Even cross-presentation capacity, which has been attributed solely to CD8+ cDCs and CD103+ mDDCs in many models, has also been observed in mLCs, CD11b+ mDDCs and/or CD11b+ cDCs [18-26]. In this review we will discuss how underlying limitations of murine experimental models may have led to these apparently contradictory findings. CD11b CD103+ CD11b+ CD103 CD11b CD103 DC subset function
is often inferred from ex-vivo assays that measure the response of antigen-specific T cells co-cultured with DC subsets purified from the draining LNs and/or spleens of immunized or infected mice.
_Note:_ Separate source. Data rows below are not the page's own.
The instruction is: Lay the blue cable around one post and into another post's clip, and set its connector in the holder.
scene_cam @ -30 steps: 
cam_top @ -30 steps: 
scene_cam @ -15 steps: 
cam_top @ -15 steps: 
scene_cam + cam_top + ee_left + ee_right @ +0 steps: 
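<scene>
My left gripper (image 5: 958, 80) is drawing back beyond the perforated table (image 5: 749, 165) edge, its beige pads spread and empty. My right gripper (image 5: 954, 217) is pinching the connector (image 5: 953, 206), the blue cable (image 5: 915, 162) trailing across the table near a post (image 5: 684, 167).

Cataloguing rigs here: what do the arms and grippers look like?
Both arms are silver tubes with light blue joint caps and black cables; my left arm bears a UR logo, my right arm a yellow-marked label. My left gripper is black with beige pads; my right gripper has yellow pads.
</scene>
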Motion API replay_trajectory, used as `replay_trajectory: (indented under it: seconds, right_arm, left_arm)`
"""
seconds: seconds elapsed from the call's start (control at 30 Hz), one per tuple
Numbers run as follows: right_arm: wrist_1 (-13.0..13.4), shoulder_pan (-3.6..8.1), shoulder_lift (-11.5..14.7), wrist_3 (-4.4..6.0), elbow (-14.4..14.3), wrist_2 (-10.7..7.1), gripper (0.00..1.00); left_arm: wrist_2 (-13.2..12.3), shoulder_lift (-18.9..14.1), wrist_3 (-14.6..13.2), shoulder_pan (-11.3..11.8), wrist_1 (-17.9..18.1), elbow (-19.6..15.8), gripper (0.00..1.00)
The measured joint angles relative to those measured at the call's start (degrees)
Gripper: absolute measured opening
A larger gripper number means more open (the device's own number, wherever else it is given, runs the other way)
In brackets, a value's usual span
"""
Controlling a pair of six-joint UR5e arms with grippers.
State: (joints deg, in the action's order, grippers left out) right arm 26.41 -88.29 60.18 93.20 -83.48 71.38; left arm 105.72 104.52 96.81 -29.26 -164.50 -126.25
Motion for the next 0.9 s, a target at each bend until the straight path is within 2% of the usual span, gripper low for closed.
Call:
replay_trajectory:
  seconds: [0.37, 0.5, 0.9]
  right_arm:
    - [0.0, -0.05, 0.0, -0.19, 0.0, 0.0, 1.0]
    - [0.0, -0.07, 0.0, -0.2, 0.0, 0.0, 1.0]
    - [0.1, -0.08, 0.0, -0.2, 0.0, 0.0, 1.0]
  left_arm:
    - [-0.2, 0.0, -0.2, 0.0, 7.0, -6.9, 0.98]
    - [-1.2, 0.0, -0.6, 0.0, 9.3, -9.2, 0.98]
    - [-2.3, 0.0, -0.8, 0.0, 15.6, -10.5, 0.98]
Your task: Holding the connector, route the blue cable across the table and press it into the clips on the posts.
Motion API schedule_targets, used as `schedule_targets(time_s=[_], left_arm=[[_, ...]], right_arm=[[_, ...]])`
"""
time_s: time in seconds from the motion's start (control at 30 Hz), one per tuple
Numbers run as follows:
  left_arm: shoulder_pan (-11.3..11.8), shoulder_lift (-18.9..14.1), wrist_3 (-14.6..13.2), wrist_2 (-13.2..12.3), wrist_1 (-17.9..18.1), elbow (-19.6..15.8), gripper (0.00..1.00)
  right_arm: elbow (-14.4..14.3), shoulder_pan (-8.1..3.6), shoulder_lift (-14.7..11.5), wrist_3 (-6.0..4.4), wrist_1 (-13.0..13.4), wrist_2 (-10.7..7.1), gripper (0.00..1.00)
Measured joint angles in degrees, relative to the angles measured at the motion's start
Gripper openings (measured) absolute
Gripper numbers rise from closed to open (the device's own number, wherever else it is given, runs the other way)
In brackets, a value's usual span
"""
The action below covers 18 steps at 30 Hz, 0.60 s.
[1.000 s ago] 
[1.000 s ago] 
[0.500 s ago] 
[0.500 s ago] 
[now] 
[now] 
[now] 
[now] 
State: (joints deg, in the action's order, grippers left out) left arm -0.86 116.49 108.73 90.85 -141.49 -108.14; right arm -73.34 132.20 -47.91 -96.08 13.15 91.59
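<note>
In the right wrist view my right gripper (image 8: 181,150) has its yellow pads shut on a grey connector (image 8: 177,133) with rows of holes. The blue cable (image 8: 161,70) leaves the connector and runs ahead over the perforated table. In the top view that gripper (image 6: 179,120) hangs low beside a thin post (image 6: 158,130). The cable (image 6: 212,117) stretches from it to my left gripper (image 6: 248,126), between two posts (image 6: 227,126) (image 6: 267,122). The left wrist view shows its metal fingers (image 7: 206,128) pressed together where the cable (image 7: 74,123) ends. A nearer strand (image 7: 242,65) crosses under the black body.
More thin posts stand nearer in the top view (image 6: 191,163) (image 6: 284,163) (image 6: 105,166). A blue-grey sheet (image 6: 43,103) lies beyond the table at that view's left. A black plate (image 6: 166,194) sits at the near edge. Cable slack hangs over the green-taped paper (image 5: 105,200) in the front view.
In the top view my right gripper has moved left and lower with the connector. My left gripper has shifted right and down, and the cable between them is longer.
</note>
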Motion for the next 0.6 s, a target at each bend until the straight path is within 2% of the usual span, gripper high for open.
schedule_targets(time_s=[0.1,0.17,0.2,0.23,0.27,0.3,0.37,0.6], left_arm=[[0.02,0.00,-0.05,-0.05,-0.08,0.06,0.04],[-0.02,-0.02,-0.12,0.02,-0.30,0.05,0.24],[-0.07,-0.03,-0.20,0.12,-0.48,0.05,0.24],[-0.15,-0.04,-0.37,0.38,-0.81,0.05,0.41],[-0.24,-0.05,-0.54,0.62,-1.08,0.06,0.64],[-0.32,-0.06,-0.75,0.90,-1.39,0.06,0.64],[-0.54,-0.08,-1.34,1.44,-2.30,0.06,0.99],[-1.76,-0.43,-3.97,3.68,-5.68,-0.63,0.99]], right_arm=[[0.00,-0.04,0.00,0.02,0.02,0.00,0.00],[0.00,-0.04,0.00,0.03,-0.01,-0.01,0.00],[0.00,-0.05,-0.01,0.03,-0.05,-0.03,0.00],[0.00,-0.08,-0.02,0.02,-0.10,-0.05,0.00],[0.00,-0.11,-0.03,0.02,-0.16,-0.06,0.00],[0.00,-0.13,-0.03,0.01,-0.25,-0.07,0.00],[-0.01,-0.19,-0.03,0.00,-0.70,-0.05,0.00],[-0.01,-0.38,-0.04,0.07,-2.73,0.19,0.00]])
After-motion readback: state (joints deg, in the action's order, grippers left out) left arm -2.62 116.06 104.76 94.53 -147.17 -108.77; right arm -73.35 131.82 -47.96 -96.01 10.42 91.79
Additionally, lymphatic cannulation of larger mammals such as in rats, pigs, sheep and cattle has been used to recover migrating dendritic cells for ex-vivo phenotypical and functional studies https://www.selleckchem.com/products/epz015666.html (reviewed in [27]). T cell proliferation and effector function in these ex-vivo assays generally reflect the extent of antigen presentation at the time of DC harvest, and thus provide an indirect measure of the efficiency of in-vivo antigen uptake and processing by a given DC subset. However, ex-vivo assays
can also be affected by changes in DC immunogenic properties resulting from the physical manipulation involved in DC isolation [28, 29]. In addition, co-culture overrides microanatomical factors that may constrain the probability of in-vivo contact between DCs and T cells within the T cell zones of lymphoid organs. For example, the majority of splenic CD11b+ cDCs are located outside the T cell zone in the steady state and would contact IWR1 T cells only after Toll-like receptor (TLR)-dependent signals
drive their relocation into the T cell zone, yet they may still present antigen oxyclozanide to activate T cells in vitro [30]. In skin-draining LN, the peak arrival of mLCs after immunization is on day 4, compared with days 1–2 for mDDCs [6], so that assays performed on day 2 would not detect the capacity of mLCs migrating from the immunization site to present antigen [31]. Another major limitation of ex-vivo assays is that in-vitro T cell responses do not always mimic their in-vivo counterparts [3, 32, 33]. Effective concentrations of cytokines such as IL-2 are higher in vitro yet T cell division times are longer, and are accompanied by much higher rates of spontaneous cell death [33]. T cell cytokine production tends to be polarized more strongly in vitro than in vivo (reviewed in [34]). Long-term regulation of T cell effector and memory differentiation in vitro is also highly dependent on addition or withdrawal of exogenous cytokines. Most importantly, the conditions that induce T cell deletion in vivo are not replicated effectively in vitro. In-vivo tolerogenic responses to soluble peptide begin with a proliferative burst that is followed rapidly by deletion in the absence of effector cytokine production [33, 35].